79 lat temu żołnierze 2. Korpusu Polskiego generała Władysława Andersa zdobyli strategicznie położone wzgórze, które otwierało aliantom drogę na Rzym.Moment zatknięcia polskiej flagi przez patrol 12. Pułku Ułanów Podolskich obserwował ze swojego stanowiska kapitan Władysław Dąbrowski z 15. Pułku Ułanów Poznańskich. Kapitan Władysław Dąbrowski wstąpił do Armii Polskiej w ZSRR. Jego ojciec był policjantem w Nowogródku, wraz z rodziną został zesłany na tereny dzisiejszego Kazachstanu. Jak podkreśla, to właśnie tamten okres zahartował wielu przyszłych zdobywców Monte Cassino. -Te „wczasy” u Stalina, te dwa lata, dały nam tę energię, że wszystko robiliśmy – zaznaczył. Kapitan Dąbrowski wspomniał rozmowy z amerykańskimi i brytyjskimi dziennikarzami, którzy nie dowierzali, że Polacy decydują się na atak na Linię Hitlera, gdy po stronie aliantów były tysiące zabitych i rannych. -I zdobyliśmy, zdobyliśmy Linię Gustawa i Hitlera. Było tylko 1100 ofiar i 4,5 tysiąca rannych – mówi kapitan Dąbrowski.

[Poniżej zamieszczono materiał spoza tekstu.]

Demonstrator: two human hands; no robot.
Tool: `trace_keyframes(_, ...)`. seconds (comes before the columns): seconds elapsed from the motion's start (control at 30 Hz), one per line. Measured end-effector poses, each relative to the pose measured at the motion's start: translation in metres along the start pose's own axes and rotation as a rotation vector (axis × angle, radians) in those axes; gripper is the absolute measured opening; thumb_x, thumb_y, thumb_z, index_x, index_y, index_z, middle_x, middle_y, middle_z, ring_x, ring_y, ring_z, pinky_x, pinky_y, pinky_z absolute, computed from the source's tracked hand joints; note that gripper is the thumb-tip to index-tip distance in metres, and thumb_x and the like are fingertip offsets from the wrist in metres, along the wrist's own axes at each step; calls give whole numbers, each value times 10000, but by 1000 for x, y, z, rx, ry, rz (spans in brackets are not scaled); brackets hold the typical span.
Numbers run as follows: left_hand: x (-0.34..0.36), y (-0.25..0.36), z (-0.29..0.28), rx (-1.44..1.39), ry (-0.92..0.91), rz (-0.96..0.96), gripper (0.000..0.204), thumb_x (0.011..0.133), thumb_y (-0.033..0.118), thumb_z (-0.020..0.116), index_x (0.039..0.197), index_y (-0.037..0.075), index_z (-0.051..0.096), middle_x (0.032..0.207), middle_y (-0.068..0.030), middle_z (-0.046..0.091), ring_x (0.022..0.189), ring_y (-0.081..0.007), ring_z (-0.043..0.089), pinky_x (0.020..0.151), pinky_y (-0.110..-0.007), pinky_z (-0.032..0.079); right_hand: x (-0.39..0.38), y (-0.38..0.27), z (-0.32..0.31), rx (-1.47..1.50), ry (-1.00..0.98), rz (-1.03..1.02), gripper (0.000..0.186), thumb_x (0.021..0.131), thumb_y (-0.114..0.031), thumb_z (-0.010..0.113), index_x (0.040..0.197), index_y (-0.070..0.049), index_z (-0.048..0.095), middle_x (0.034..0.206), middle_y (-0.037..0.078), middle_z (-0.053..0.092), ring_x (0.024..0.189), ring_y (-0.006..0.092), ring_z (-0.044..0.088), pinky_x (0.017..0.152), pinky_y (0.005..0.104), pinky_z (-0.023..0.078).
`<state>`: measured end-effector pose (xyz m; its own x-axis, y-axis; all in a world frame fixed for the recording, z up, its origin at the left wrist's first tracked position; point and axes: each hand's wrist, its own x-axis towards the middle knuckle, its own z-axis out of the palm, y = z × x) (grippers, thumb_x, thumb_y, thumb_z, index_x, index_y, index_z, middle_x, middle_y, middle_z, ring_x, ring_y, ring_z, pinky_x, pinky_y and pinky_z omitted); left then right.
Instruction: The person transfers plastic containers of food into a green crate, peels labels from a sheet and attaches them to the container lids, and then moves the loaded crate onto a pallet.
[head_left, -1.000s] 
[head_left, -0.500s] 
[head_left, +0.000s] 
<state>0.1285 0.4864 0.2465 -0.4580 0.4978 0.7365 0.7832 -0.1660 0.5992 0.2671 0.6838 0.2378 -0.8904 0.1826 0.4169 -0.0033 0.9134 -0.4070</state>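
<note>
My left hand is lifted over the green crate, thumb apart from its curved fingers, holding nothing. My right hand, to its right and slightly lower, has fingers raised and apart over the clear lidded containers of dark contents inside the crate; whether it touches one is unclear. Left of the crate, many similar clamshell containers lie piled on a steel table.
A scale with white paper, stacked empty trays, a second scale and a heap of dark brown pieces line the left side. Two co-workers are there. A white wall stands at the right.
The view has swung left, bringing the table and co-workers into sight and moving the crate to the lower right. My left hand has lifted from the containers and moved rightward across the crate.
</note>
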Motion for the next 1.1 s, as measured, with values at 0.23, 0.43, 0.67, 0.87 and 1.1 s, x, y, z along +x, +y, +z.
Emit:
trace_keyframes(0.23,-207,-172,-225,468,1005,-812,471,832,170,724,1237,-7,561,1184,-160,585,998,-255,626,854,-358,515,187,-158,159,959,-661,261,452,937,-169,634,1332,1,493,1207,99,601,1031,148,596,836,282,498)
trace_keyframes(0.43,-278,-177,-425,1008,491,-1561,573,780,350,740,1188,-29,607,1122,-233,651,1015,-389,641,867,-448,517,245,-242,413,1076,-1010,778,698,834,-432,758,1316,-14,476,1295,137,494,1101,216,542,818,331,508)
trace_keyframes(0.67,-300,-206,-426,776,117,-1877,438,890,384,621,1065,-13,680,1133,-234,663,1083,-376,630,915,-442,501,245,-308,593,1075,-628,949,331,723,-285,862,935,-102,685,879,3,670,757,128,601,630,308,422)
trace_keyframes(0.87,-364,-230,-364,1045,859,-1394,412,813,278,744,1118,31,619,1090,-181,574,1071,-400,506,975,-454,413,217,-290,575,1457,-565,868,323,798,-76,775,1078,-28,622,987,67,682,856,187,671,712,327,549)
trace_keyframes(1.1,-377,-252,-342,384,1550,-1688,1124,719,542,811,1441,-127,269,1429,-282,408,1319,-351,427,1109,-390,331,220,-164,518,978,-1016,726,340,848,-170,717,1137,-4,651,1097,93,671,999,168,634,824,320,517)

Strachu nie odczuwał podpułkownik Otton Hulacki, który na kilka dni przed rozpoczęciem decydującego polskiego natarcia miał za zadanie utorować czołgiem drogę na wzgórze. -Do dzisiaj nie wiem, z jakiego powodu kapral podchorąży Nędzyński został wyznaczony na dowódcę pierwszego z czołgów. Ja dowodziłem drugim. Zwykły strzelec, a tam kapral podchorąży. On rozbił swój czołg i poleciał w dół jakieś 300 metrów. Było powiedziane, że oba czołgi mogą zostać stracone, czyli ja także. Hard luck, nie zginąłem – opowiada Otton Hulacki.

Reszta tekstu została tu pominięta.